Re: [PATCH v1 1/2] mm: let pte_lockptr() consume a pte_t pointer
From: David Hildenbrand
Date: Mon Jul 29 2024 - 04:46:22 EST
On 29.07.24 09:48, Qi Zheng wrote:
On 2024/7/26 02:39, David Hildenbrand wrote:
pte_lockptr() is the only *_lockptr() function that doesn't consume
what would be expected: it consumes a pmd_t pointer instead of a pte_t
pointer.
Let's change that. The two callers in pgtable-generic.c are easily
adjusted. Adjust khugepaged.c:retract_page_tables() to simply do a
pte_offset_map_nolock() to obtain the lock, even though we won't actually
be traversing the page table.
This makes the code more similar to the other variants and avoids other
hacks to make the new pte_lockptr() version happy. pte_lockptr() users
reside now only in pgtable-generic.c.
Maybe, using pte_offset_map_nolock() is the right thing to do because
the PTE table could have been removed in the meantime?
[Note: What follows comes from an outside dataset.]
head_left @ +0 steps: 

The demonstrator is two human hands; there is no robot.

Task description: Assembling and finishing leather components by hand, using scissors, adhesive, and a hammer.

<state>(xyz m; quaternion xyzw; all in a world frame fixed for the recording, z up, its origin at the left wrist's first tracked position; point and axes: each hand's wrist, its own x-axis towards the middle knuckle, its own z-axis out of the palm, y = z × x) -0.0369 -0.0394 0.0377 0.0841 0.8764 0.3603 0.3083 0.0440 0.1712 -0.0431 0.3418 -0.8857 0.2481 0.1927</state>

At least it sounds
more future proof if we ever have other means of page table reclaim.
Agree, this helps us recheck the pmd entry.
It's not quite clear if holding the PTE table lock is really required:
what if someone else obtains the lock just after we unlock it? But we'll
leave that as is for now, maybe there are good reasons.
This is a preparation for adapting hugetlb page table locking logic to
take the same locks as core-mm page table walkers would.
Signed-off-by: David Hildenbrand <david@xxxxxxxxxx>
---
include/linux/mm.h | 7 ++++---
mm/khugepaged.c | 21 +++++++++++++++------
mm/pgtable-generic.c | 4 ++--
3 files changed, 21 insertions(+), 11 deletions(-)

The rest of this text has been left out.